If I see it a few times in the first page or chapter, I send the manuscript back to the author with a note. “Kill off the passive, then send it back to me.”
Should I ever happen to judge a writing contest, I would use the same formula. If I struck the passive early and often, I would stop reading and move on the next entry.
The problem with using passive voice is that it is totally about the author telling the story and not the characters showing the reader what is happening.
The passive leaves too many questions unanswered and events and actions undescribed.
Tom was trapped.
Who put him there? Why did they do it? Where is he trapped? How did he get in there? How big is it?
All of these questions can be answered by using the active voice.
Early in the morning, the villains who had taken him from his home the night before lowered Tom into a cavity beneath the barn floor.
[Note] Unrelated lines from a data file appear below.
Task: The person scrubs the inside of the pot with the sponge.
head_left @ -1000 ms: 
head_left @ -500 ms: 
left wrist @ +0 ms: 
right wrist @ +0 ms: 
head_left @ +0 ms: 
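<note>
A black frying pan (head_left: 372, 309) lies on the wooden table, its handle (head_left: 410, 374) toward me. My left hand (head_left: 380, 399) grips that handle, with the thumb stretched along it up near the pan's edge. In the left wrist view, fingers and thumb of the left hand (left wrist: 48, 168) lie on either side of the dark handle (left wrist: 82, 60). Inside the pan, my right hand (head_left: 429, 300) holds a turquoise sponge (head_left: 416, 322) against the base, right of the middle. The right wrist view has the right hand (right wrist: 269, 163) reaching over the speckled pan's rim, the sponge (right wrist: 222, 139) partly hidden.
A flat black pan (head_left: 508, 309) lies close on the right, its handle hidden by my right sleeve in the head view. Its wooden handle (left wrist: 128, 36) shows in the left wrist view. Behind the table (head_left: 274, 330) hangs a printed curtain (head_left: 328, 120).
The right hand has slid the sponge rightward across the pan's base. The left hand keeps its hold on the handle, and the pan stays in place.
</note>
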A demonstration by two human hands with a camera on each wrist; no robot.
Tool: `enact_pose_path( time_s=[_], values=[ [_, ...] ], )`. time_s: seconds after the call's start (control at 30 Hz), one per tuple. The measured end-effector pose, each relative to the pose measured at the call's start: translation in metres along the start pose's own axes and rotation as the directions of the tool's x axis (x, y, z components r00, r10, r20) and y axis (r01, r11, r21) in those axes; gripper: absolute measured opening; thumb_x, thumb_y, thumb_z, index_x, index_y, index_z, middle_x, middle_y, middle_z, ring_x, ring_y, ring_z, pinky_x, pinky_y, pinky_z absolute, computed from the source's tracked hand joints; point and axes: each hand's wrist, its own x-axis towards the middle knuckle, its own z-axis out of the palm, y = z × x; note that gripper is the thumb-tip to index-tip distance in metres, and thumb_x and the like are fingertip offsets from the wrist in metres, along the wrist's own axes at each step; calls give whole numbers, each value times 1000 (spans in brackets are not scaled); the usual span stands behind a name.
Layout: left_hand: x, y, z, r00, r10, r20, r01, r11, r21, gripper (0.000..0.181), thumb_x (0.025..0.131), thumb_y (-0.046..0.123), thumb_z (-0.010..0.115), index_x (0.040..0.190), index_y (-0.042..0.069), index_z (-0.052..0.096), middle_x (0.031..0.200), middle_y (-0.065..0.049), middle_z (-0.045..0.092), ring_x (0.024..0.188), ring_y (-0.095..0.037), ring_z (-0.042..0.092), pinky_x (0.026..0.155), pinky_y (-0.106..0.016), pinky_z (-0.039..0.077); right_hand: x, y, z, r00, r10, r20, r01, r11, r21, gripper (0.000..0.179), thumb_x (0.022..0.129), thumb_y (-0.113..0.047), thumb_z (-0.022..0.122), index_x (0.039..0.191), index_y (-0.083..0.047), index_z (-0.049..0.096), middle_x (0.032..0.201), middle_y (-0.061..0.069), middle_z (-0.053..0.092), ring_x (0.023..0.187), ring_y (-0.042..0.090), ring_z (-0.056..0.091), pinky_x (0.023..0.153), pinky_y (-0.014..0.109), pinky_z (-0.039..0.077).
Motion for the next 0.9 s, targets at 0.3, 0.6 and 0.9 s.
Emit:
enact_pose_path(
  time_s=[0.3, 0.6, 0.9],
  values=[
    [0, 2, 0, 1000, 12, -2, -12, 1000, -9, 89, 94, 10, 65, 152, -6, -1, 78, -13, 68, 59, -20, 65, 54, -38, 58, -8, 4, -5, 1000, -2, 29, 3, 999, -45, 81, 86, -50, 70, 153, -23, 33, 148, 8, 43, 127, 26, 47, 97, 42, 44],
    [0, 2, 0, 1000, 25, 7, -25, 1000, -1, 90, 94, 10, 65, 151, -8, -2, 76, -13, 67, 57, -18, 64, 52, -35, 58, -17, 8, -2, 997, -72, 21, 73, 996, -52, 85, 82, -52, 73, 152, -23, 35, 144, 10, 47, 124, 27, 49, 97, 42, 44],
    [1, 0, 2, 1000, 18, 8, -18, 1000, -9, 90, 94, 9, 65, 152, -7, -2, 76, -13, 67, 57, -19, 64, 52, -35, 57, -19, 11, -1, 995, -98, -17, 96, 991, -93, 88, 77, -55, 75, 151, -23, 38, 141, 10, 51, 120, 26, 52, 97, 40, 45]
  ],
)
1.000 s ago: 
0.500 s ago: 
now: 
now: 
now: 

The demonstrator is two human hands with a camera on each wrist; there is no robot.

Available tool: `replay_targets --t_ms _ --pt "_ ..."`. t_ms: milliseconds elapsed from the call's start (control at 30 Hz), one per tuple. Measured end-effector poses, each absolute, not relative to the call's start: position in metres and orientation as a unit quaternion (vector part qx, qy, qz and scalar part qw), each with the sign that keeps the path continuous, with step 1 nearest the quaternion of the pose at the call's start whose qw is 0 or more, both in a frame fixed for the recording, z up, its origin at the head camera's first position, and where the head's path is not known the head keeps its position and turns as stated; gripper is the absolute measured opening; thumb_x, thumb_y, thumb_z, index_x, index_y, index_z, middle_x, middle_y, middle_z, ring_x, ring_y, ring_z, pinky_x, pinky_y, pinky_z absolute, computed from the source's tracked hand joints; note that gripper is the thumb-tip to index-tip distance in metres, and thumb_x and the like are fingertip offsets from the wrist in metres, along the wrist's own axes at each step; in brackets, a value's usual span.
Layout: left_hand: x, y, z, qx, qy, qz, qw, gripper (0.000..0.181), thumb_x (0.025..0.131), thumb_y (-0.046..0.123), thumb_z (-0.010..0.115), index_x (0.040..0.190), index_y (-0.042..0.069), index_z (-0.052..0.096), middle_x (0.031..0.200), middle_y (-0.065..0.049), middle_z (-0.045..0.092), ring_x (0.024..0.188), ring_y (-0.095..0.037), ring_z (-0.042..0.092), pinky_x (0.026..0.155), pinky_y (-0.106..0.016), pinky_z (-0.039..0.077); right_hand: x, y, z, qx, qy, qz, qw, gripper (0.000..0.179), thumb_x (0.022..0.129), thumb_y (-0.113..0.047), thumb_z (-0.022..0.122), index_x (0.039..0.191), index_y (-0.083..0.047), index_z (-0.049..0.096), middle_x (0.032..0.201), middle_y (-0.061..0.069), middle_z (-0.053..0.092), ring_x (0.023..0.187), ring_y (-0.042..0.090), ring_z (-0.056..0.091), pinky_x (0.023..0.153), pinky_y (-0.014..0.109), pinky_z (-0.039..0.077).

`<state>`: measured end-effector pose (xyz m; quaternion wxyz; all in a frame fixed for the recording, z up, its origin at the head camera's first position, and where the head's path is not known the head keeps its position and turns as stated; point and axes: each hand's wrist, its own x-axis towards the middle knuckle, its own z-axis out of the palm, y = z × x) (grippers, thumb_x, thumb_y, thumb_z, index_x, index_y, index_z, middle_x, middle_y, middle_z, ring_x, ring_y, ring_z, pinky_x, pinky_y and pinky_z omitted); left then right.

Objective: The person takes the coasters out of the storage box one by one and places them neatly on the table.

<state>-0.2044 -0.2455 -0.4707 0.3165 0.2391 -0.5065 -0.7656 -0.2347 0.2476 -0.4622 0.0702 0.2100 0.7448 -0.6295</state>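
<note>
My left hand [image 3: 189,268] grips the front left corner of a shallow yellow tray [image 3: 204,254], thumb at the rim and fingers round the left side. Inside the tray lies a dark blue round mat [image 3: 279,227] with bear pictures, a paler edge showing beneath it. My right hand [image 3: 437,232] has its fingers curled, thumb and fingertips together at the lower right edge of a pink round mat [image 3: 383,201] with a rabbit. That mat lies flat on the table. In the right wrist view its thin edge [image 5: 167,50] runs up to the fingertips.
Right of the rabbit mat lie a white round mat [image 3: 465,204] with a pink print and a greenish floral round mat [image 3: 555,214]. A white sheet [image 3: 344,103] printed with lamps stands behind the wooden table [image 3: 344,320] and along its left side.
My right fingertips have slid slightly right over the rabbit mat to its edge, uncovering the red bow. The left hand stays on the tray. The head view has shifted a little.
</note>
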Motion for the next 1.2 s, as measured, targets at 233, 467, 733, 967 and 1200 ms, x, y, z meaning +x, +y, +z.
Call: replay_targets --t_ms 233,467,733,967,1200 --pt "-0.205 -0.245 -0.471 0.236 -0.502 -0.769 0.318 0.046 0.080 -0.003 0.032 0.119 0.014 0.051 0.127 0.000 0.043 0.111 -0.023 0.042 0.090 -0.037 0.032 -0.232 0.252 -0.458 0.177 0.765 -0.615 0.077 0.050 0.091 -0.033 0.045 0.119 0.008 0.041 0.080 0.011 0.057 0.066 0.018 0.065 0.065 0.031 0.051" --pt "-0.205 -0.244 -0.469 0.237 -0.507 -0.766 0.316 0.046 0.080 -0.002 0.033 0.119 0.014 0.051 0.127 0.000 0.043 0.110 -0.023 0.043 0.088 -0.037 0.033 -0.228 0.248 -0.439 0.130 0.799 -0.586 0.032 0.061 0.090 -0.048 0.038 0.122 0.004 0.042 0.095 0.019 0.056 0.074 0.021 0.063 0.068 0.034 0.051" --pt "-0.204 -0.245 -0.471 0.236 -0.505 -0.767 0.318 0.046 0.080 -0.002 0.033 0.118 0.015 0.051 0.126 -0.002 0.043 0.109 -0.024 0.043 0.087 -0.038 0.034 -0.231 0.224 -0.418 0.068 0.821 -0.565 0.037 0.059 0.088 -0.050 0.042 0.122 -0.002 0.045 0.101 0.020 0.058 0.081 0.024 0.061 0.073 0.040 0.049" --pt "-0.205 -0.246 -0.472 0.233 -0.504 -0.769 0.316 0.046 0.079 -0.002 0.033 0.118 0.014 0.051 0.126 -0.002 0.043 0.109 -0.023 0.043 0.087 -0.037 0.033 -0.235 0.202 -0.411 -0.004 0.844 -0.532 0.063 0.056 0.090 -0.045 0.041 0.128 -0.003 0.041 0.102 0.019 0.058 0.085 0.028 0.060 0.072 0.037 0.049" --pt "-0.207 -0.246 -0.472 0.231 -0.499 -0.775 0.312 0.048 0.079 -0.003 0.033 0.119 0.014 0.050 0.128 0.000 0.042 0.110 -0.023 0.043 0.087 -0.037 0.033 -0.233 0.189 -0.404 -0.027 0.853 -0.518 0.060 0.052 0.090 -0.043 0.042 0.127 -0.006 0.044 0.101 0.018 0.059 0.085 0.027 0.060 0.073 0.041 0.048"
Darkness filled his tiny prison as they covered the entrance above his head with wooden beams. He heard the rumbling thunder of a storm approaching, and the villains laughing at his fate.
I allow one exception to the rule because it can only be used in the passive form.
Tom was born in 1961.
Otherwise, always write in the active voice.
When I first started writing, I made all the mistakes I have described. All of them, and many times over.
It takes time and practice to learn how to write, and write it well. However, it can be a rapid learning curve if you always have your reader as the most important person in your story.
Think about how they will read and enjoy your writing.
The quote by Charles Dickens is true, and it is why it is so often quoted when talking about great fiction writing.
“Make them laugh, make them cry, make them wait.”
If you can do these three things, you will become a terrific writer.